**Task instructions**.
For this task, copy all of the data below exactly and skip the pictures.

Given information: Begin

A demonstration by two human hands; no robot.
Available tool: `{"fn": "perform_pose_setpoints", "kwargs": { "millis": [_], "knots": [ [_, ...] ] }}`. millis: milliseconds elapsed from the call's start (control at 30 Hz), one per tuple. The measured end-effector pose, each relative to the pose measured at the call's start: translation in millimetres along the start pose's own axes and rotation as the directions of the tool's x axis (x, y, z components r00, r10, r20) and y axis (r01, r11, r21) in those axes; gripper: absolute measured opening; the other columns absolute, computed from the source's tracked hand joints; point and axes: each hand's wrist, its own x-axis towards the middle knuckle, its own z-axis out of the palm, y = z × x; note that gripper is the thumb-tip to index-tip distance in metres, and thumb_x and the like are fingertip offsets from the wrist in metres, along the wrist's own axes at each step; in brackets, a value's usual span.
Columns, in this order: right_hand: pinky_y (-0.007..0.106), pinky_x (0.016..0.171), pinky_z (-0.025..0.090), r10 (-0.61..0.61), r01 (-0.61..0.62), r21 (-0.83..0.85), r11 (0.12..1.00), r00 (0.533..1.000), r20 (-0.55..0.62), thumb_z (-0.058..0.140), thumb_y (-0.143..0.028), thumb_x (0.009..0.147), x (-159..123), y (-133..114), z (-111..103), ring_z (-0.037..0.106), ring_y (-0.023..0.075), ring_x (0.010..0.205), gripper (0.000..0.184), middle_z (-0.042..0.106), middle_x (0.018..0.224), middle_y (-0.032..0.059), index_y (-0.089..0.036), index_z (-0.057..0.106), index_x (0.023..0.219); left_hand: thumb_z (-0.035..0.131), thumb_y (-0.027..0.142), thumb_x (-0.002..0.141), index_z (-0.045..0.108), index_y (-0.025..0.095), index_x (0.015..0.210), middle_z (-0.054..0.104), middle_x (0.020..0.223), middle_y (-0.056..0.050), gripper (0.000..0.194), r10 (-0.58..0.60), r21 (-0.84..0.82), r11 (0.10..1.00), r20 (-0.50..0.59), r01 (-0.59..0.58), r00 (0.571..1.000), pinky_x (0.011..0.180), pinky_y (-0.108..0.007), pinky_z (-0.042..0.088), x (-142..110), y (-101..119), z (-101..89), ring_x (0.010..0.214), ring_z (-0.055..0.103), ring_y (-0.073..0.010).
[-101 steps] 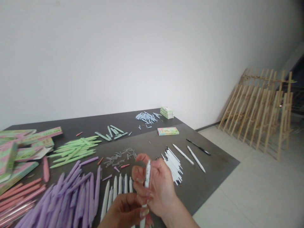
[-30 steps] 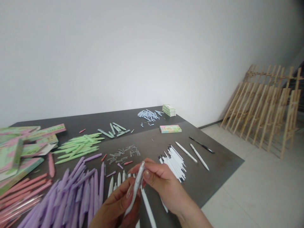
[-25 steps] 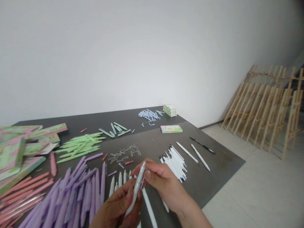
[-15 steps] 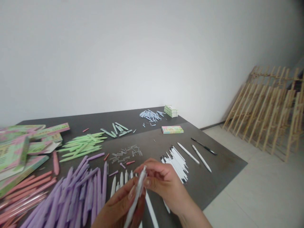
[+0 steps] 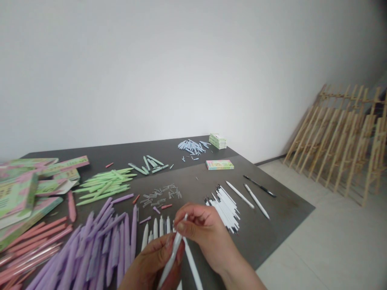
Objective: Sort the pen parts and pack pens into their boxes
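My left hand (image 5: pixel 155 255) is closed round the body of a white pen (image 5: pixel 169 266), which slants up towards the right. At its upper end, the thumb and fingers of my right hand (image 5: pixel 208 235) pinch the tip; part of the tip is hidden behind them. Below my hands lies another white pen (image 5: pixel 192 264). White pen barrels (image 5: pixel 155 228) stand out beside my left hand, partly covered by it. To the right of my right hand is a pile of white refills (image 5: pixel 225 211) with dark tips.
Purple pen barrels (image 5: pixel 90 249), coral ones (image 5: pixel 33 237) and green ones (image 5: pixel 105 185) lie left on the dark table (image 5: pixel 272 229). Small clear clips (image 5: pixel 161 193), two white pens (image 5: pixel 256 201), a black pen (image 5: pixel 260 186), a box (image 5: pixel 219 164) and blue parts (image 5: pixel 193 146) lie farther off.
Earlier my right hand held the white pen upright, palm up. It then turned over to the pen's upper end while my left hand took the body. Just now my right thumb shifted over the tip.
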Motion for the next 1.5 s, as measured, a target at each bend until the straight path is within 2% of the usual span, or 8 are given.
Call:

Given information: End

**Written answer**.
A demonstration by two human hands; no robot.
Available tool: `{"fn": "perform_pose_setpoints", "kwargs": { "millis": [_], "knots": [ [_, ...] ] }}`. millis: milliseconds elapsed from the call's start (control at 30 Hz), one per tuple. The measured end-effector pose, each relative to the pose measured at the call's start: translation in millimetres along the start pose's own axes and rotation as the directions of the tool's x axis (x, y, z components r00, r10, r20) and y axis (r01, r11, r21) in those axes; gripper: absolute measured opening; the other columns absolute, computed from the source's tracked hand joints; point and axes: each hand's wrist, its own x-axis towards the middle knuckle, its own z-axis out of the palm, y = z × x; note that gripper is the thumb-tip to index-tip distance in metres, and thumb_x and the like are fingertip offsets from the wrist in metres, along the wrist's own axes at each step; in brackets, a value's usual span.
Columns, in this order: right_hand: pinky_y (-0.007..0.106), pinky_x (0.016..0.171), pinky_z (-0.025..0.090), r10 (-0.61..0.61), r01 (-0.61..0.62), r21 (-0.83..0.85), r11 (0.12..1.00), r00 (0.533..1.000), r20 (-0.55..0.62), thumb_z (-0.058..0.140), thumb_y (-0.143..0.028), thumb_x (0.009..0.147), x (-159..123), y (-133..114), z (-111..103), ring_z (-0.037..0.106), ring_y (-0.023..0.075), ring_x (0.010..0.205), gripper (0.000..0.184), middle_z (-0.042..0.106), middle_x (0.018..0.224), middle_y (-0.032..0.059), index_y (-0.089..0.036), index_z (-0.057..0.106), index_x (0.023..0.219); left_hand: thumb_z (-0.035..0.131), thumb_y (-0.027..0.142), thumb_x (-0.002..0.141), index_z (-0.045..0.108), index_y (-0.025..0.095), index_x (0.015..0.210), middle_z (-0.054..0.104), middle_x (0.020..0.223), middle_y (-0.056..0.050), gripper (0.000..0.194), r10 (-0.58..0.60), r21 (-0.84..0.82), r11 (0.10..1.00), r20 (-0.50..0.59), r01 (-0.59..0.58), r00 (0.571..1.000), pinky_x (0.011..0.180), pinky_y (-0.108..0.007), pinky_z (-0.042..0.088), x (-142..110), y (-101..119), z (-101..89), ring_x (0.010..0.214), ring_z (-0.055..0.103), ring_y (-0.073..0.010).
[-101 steps] 
[-30 steps] 
[-25 steps] 
[-15 steps] 
[+0 steps] 
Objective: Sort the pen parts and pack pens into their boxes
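My left hand (image 5: pixel 155 255) is closed round the body of a white pen (image 5: pixel 169 266), which slants up towards the right. At its upper end, the thumb and fingers of my right hand (image 5: pixel 208 235) pinch the tip; part of the tip is hidden behind them. Below my hands lies another white pen (image 5: pixel 192 264). White pen barrels (image 5: pixel 155 228) stand out beside my left hand, partly covered by it. To the right of my right hand is a pile of white refills (image 5: pixel 225 211) with dark tips.
Purple pen barrels (image 5: pixel 90 249), coral ones (image 5: pixel 33 237) and green ones (image 5: pixel 105 185) lie left on the dark table (image 5: pixel 272 229). Small clear clips (image 5: pixel 161 193), two white pens (image 5: pixel 256 201), a black pen (image 5: pixel 260 186), a box (image 5: pixel 219 164) and blue parts (image 5: pixel 193 146) lie farther off.
Earlier my right hand held the white pen upright, palm up. It then turned over to the pen's upper end while my left hand took the body. Just now my right thumb shifted over the tip.
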Motion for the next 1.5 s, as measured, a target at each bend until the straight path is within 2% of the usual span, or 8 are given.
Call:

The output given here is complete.